Nowadays, Katz edits and does the bulk of the writing for Defending History, an online journal focused on Litvak language and culture past, present and future. Its raison d'etre, however, is combating what is known as ‘Holocaust Obfuscation,’ a phenomenon of equating Nazi and Soviet war crimes. He says two developments in 2008 drew him into the thick of Lithuanian politics. The first was a highly-publicised search by Lithuanian prosecutors for two of his friends, Fania Brantsovsky and Rachel Margolis, veterans of the partisan resistance movement in Lithuania during the Nazi invasion in World War II: in 2008, the two women, both in their eighties, were wanted for questioning as potential war criminals. The second development was the signing of the Prague Declaration, spearheaded by Lithuania, Latvia and Estonia, which calls on the European Union to treat Nazi and Soviet crimes as equally serious.
‘Holocaust Obfuscation’ is, Katz says, ‘a distinctly Eastern European phenomenon.’ Holocaust obfuscation, he explains, is different from Holocaust revision, in that revision denies or, at best, downplays the facts of the Holocaust. Obfuscation, on the other hand, does not outright deny Holocaust history. What it does do, however, is tries to re-contextualise the genocide of Jews in Eastern European countries like Lithuania as part of a long history of violence between competing ethnic populations, or even explicitly as a response to Soviet and Jewish aggression. The Genocide and Resistance Research Centre in Vilnius, for instance, refers in its permanent exhibition to the Holocaust as ‘repression against Jewish and other populations of Lithuania.’
Though Lithuania had fewer Jewish Holocaust victims by sheer numbers than some other countries, the destruction of Lithuanian Jewry was the most complete. 95% of Jews living in Lithuania at the start of the war were murdered by the time it ended. Adding to the bleakness of Lithuania's Holocaust history is the fact that the majority of Lithuanian Jews did not die in camps, but near their homes, murdered at gunpoint by Lithuanian collaborators.
This history should not be complicated. But Lithuania's Holocaust history is extremely contentious because, before the country was invaded by the Nazis, it was annexed by the Soviets, then brutally occupied for over four decades by the Soviets again after the war once the Nazis were defeated. The Lithuanian collaborators who carried out the Nazis' extermination efforts for them were also, in many cases, nationalists fighting the Soviets. Katz tells me that in his experience, this is not a factor in other parts of Eastern Europe, like Poland, which were invaded by the Nazis at the outset of the war.
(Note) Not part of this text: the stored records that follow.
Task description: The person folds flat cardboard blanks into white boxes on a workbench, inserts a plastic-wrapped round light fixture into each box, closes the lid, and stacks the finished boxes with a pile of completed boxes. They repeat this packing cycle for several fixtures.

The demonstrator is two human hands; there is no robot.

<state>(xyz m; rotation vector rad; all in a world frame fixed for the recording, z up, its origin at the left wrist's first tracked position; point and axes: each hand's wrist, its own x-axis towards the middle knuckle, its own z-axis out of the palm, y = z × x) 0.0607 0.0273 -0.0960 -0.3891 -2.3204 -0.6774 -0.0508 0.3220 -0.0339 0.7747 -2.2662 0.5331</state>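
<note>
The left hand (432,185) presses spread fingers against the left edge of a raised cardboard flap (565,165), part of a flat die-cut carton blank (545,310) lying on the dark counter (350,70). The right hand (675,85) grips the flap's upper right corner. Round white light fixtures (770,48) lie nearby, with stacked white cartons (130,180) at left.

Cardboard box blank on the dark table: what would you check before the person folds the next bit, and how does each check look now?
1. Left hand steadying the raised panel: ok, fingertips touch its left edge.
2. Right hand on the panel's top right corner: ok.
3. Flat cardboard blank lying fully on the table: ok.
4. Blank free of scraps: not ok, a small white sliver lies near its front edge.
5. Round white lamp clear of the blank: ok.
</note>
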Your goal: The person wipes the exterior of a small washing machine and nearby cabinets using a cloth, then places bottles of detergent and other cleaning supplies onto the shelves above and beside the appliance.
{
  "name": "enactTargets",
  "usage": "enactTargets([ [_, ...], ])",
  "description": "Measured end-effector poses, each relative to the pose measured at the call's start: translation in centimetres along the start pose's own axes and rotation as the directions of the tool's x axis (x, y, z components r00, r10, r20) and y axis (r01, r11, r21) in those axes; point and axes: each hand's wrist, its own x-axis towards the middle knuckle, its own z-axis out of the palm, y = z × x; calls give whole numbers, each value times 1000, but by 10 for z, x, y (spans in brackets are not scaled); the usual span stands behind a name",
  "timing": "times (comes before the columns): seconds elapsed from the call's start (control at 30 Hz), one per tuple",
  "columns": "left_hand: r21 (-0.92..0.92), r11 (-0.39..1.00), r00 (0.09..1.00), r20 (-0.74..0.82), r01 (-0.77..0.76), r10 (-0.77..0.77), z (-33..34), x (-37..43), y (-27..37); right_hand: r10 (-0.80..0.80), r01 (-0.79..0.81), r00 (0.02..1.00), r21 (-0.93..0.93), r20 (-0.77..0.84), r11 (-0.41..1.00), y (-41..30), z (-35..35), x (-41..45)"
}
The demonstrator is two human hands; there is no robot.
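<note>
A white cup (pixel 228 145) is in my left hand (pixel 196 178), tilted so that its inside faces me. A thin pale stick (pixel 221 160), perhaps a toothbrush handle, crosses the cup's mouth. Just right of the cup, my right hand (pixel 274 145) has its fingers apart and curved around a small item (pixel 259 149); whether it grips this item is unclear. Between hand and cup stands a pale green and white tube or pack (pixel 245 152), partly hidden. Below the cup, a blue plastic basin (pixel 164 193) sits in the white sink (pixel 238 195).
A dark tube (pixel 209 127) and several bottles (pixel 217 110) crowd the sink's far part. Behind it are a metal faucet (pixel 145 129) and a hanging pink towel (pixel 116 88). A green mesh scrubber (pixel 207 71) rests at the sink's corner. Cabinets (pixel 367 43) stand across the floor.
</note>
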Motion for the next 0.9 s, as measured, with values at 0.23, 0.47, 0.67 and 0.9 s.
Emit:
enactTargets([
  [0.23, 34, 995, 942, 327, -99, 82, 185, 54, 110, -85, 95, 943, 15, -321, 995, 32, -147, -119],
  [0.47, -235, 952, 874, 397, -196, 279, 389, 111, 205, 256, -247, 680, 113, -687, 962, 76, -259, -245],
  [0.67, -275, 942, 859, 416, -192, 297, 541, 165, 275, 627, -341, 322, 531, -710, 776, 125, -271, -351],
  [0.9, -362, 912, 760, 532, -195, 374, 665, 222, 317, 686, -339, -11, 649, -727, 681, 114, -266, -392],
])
This also explains why octogenarian Jewish partisan veterans are painted as war criminals by the Lithuanian state government. Jewish partisans were often fighting alongside Soviet forces, even if they were not communists themselves. Then there is the more insidious charge that Lithuanian Jews aided and abetted the Soviet invasion in 1940. For many Lithuanians, Jewish partisans are not heroic underdog resistance fighters, but Soviet agents collaborating with the nation's oppressors. (This all raises the question of why the Soviet Union would so vigorously pursue its well-documented anti-Semitic policies in Lithuania after World War II if the Jews were on their side the whole time; but that is a different issue.) There is some equivalence between Jews fighting alongside Soviets and Lithuanian Christians fighting alongside Nazis. However, the well-documented enthusiastic cooperation of the local population in Lithuania with the Nazi genocide casts doubt on the idea that Lithuanian nationalists were merely anti-Soviet.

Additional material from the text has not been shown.